Brief >> Repeat everything in the listing below. Keep each line exact.

Given data >>
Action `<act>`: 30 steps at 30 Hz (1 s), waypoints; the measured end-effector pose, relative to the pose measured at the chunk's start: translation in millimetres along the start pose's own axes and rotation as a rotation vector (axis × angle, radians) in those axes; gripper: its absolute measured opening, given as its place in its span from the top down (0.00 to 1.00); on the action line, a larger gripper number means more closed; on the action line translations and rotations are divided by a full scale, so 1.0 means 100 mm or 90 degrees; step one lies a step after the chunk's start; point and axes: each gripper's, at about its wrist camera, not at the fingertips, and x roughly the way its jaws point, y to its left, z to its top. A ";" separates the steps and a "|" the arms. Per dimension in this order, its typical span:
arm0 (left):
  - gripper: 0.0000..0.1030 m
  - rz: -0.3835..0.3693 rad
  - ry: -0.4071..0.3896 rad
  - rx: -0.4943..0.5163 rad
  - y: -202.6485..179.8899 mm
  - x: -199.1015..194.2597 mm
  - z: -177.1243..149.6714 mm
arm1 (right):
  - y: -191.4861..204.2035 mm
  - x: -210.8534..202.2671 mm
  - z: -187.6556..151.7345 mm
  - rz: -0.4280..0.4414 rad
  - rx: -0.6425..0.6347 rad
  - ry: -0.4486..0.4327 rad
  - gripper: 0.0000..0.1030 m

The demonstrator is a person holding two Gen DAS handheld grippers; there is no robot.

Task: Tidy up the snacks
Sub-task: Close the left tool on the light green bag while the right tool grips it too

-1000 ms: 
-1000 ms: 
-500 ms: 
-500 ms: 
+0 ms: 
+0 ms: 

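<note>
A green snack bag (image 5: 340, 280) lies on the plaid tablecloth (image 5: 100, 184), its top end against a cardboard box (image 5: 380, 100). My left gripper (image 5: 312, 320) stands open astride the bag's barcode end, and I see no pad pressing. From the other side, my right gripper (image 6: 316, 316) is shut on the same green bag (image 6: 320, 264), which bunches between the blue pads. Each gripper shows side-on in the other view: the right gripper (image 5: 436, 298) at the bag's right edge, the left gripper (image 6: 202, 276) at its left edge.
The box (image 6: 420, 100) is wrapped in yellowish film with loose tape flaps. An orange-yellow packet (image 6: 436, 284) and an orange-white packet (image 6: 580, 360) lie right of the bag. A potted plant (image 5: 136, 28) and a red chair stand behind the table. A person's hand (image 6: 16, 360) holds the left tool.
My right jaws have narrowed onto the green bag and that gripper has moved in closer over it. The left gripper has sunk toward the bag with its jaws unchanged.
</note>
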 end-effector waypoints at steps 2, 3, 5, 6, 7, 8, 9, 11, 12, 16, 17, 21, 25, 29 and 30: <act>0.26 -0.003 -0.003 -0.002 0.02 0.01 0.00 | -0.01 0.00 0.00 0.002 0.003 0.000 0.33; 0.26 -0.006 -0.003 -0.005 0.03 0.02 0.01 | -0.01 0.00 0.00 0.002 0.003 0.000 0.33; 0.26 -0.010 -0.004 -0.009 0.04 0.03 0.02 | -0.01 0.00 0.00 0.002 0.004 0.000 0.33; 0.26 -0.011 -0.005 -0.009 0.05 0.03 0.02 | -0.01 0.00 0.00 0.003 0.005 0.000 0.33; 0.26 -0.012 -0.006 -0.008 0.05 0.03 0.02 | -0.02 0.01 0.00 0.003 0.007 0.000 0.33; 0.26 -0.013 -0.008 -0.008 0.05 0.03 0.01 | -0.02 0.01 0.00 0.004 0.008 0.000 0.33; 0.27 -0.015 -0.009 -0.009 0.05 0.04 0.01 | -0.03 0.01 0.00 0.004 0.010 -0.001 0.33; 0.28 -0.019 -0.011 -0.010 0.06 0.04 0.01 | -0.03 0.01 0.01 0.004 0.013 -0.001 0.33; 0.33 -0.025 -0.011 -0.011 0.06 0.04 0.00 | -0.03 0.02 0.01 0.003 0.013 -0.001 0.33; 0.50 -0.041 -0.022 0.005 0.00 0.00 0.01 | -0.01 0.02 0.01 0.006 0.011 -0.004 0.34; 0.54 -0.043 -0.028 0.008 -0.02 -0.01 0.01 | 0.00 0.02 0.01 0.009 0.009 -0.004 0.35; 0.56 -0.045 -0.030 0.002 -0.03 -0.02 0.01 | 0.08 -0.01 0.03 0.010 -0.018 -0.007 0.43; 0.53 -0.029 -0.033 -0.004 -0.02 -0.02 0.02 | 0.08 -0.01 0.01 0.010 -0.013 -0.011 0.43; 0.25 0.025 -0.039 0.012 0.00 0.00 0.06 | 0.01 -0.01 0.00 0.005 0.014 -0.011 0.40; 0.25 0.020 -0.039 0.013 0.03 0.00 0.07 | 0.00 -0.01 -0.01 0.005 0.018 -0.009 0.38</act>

Task result >>
Action `<act>`: 30 steps at 30 Hz (1 s), waypoints; the measured end-effector pose, relative to the pose measured at the chunk's start: translation in millimetres along the start pose's own axes and rotation as a rotation vector (axis × angle, radians) in those axes; gripper: its absolute measured opening, given as its place in its span from the top down (0.00 to 1.00); on the action line, a larger gripper number means more closed; on the action line translations and rotations are divided by a full scale, so 1.0 means 100 mm or 90 degrees; step one lies a step after the chunk's start; point and axes: each gripper's, at about its wrist camera, not at the fingertips, and x roughly the way its jaws point, y to its left, z to its top. A ";" separates the steps and a "|" the arms. Per dimension in this order, its typical span:
arm0 (left):
  - gripper: 0.0000..0.1030 m
  - rz: -0.3835..0.3693 rad
  - ry: -0.4071..0.3896 rad
  - rx: -0.4943..0.5163 rad
  - y: -202.6485..179.8899 mm
  - x: -199.1015..194.2597 mm
  - z: -177.1243..149.6714 mm
arm1 (right):
  - y: -191.4861..204.2035 mm
  - x: -210.8534..202.2671 mm
  - z: -187.6556..151.7345 mm
  - rz: -0.4280..0.4414 rad
  - rx: -0.6425..0.6347 rad
  - ry: -0.4486..0.4327 rad
  - gripper: 0.0000..0.1030 m

The demonstrator is a person holding two Gen DAS handheld grippers; there is no robot.

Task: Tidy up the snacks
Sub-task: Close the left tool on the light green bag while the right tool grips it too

-1000 ms: 
-1000 ms: 
-500 ms: 
-500 ms: 
+0 ms: 
+0 ms: 

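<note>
A green snack bag (image 5: 340, 280) lies on the plaid tablecloth (image 5: 100, 184), its top end against a cardboard box (image 5: 380, 100). My left gripper (image 5: 312, 320) stands open astride the bag's barcode end, and I see no pad pressing. From the other side, my right gripper (image 6: 316, 316) is shut on the same green bag (image 6: 320, 264), which bunches between the blue pads. Each gripper shows side-on in the other view: the right gripper (image 5: 436, 298) at the bag's right edge, the left gripper (image 6: 202, 276) at its left edge.
The box (image 6: 420, 100) is wrapped in yellowish film with loose tape flaps. An orange-yellow packet (image 6: 436, 284) and an orange-white packet (image 6: 580, 360) lie right of the bag. A potted plant (image 5: 136, 28) and a red chair stand behind the table. A person's hand (image 6: 16, 360) holds the left tool.
My right jaws have narrowed onto the green bag and that gripper has moved in closer over it. The left gripper has sunk toward the bag with its jaws unchanged.
</note>
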 end-effector waypoints at steps 2, 3, 5, 6, 7, 8, 9, 11, 12, 16, 17, 21, 25, 29 and 30: <act>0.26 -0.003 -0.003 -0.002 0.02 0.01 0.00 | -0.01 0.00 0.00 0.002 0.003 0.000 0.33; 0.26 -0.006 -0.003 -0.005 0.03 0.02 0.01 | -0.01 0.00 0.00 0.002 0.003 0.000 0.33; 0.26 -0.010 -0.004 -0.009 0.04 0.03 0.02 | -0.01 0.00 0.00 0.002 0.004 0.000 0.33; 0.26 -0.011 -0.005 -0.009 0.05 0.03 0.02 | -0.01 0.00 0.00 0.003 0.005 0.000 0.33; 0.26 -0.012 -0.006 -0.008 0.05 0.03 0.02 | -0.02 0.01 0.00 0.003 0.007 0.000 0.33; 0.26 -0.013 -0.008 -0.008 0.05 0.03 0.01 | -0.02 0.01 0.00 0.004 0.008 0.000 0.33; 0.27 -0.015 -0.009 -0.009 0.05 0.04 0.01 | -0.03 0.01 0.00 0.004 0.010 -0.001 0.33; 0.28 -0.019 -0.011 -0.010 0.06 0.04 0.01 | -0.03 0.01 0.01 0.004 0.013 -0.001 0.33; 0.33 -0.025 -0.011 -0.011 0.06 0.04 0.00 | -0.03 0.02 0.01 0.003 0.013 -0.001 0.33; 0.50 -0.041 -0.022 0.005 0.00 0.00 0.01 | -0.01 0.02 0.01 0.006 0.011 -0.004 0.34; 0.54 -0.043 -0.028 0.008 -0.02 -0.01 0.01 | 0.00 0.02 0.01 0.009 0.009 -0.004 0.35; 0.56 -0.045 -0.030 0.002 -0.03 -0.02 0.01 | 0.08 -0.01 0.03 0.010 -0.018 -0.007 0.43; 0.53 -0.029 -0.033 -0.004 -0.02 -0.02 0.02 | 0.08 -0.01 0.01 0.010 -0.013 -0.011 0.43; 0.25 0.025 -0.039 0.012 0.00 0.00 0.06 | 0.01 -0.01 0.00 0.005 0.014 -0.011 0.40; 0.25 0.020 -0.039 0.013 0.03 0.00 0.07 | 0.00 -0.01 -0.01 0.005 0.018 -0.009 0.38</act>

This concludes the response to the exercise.